“Nada fija tan intensamente una cosa en la memoria como el deseo de olvidarla”.
Michel de Montaigne
“Todo lo sólido se desvanece en el aire”.
Karl Marx
No voy a escribir una columna sobre los militares que resguardan a Andrés Manuel López Obrador en Palenque.
No porque no sea importante. Sino porque, aun si lograra reconstruir toda la operación —los destacamentos, los relevos, los vehículos, los costos, las órdenes de comisión y el despliegue de seguridad alrededor del expresidente—, esa investigación probablemente viviría menos de veinticuatro horas.
El primer obstáculo ni siquiera es periodístico. Es institucional. El gobierno decidió reservar durante cinco años la información relativa al esquema de seguridad del expresidente. Sabemos que existe. La propia Sedena lo ha reconocido. Lo que no podemos saber es su dimensión. Esa información se convirtió en secreto de Estado.
Pero mientras buscaba información entendí que el problema ya no era Palenque.
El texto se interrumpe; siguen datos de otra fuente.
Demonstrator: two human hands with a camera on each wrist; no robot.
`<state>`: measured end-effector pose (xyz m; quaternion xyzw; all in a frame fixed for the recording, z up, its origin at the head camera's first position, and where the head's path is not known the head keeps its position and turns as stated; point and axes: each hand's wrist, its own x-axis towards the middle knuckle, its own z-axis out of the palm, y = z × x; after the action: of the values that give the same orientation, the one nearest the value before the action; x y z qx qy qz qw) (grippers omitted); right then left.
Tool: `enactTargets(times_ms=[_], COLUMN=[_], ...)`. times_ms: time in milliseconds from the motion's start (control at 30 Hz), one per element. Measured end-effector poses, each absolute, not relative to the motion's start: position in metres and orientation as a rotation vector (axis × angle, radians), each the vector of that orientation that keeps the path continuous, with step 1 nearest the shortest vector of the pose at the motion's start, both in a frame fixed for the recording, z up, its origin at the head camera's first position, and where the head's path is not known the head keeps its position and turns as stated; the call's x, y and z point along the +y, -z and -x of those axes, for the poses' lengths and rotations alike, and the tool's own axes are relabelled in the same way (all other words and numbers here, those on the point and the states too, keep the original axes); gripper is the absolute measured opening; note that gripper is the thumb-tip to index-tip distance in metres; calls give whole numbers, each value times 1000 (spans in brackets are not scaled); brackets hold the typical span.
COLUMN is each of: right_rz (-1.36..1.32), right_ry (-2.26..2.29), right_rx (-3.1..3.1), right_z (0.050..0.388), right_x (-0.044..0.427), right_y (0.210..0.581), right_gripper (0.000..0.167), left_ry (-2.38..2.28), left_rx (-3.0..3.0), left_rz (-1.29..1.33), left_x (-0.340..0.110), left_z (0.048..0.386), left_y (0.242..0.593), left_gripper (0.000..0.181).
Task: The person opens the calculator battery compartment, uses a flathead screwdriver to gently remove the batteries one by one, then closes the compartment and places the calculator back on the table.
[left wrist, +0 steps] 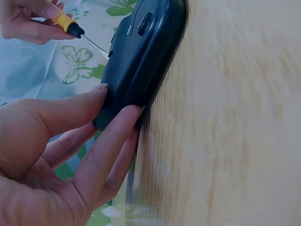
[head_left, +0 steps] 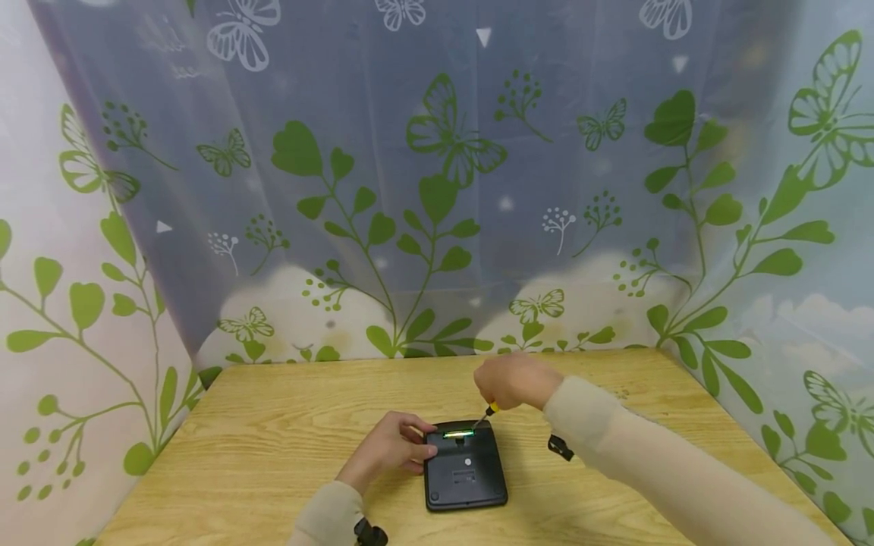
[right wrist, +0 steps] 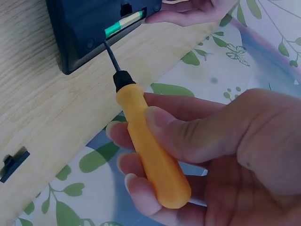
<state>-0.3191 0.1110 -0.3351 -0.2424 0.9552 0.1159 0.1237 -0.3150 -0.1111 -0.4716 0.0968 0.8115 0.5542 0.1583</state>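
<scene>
A black device that looks like a desk calculator [head_left: 466, 474] lies back side up on the table, its battery slot uncovered. A green and pale battery [right wrist: 124, 23] sits in that slot. My left hand [head_left: 394, 446] pinches the device's left edge, thumb on the upper face and fingers along the side, as the left wrist view shows. My right hand [right wrist: 197, 150] grips the yellow handle of a screwdriver [right wrist: 153, 155]. The screwdriver's metal tip is at one end of the battery; whether it touches the battery cannot be told.
A small black piece, which looks like a battery cover [right wrist: 14, 165], lies on the wooden table [head_left: 273, 447] near its edge in the right wrist view. Patterned curtains [head_left: 437, 227] with leaves and butterflies hang behind and beside the table.
</scene>
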Motion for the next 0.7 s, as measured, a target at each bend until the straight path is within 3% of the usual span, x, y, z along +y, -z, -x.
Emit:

Palenque es apenas un síntoma.
Durante años creímos que el principal enemigo del periodismo era la censura. Que el poder necesitaba ocultar la información para sobrevivir. Hoy el mecanismo parece ser otro. Mucho más sofisticado.
La saturación.
Toda forma clásica de censura busca impedir que una verdad llegue al público. La saturación hace algo distinto: permite que llegue, pero evita que permanezca.
Esa es la diferencia.
Hace apenas unos años un gran reportaje podía dominar la conversación nacional durante semanas. Hoy una investigación compite contra una cadena ininterrumpida de contradicciones oficiales, auditorías, filtraciones, escándalos, videos, denuncias y crisis nuevas. Cuando el ciudadano empieza a entender un caso, ya apareció el siguiente. Antes de procesar una auditoría llega un audio. Antes de comprender ese audio aparece otra investigación. Antes de exigir responsabilidades, la conversación ya cambió de tema.
Y eso no es un accidente. Es un mecanismo. La saturación no es el efecto de la impunidad. Es su principal instrumento.
No hace falta convencer a la opinión pública de que una denuncia es falsa. Basta con que otra la sustituya antes de que produzca consecuencias.
Por eso esta no es una columna sobre Palenque. Ni siquiera sobre la 4T. Es una columna sobre una nueva tecnología del obradorismo.
Un poder que ya no necesita esconder los hechos. Le basta con producir tantos que ninguno permanezca el tiempo suficiente para convertirse en exigencia pública.
El mayor éxito de la 4T quizá no haya sido ocultar la corrupción. Es, en cambio, producir tal cantidad de episodios que seguirles la pista se volvió materialmente imposible. La corrupción dejó de ser la excepción para convertirse en el ruido de fondo del régimen.
Eso explica una paradoja de nuestro tiempo. Nunca hubo tanta información disponible y, sin embargo, nunca fue tan difícil construir memoria pública.
No estamos olvidando porque ignoremos los hechos. Estamos olvidando porque llegan demasiados episodios de hechos.
La memoria colectiva siempre va varios escándalos detrás del poder. Y cuando eso ocurre, la rendición de cuentas deja de depender de la verdad y empieza a depender de la velocidad.
Esa es la innovación política más inquietante de nuestro tiempo.
No gobernar pese a los escándalos. Gobernar gracias a la rapidez con la que un escándalo reemplaza al anterior.
Por eso esta columna no pretende revelar cuántos soldados cuidan a un expresidente. Pretende advertir algo bastante más grave.
Que quizá el enemigo contemporáneo del periodismo ya no sea solo la censura. Le complementa la saturación.
Porque la censura mata una historia. La saturación mata la memoria.
Y un país que pierde la memoria deja de exigir cuentas y ¡reparación! Simplemente espera el siguiente escándalo.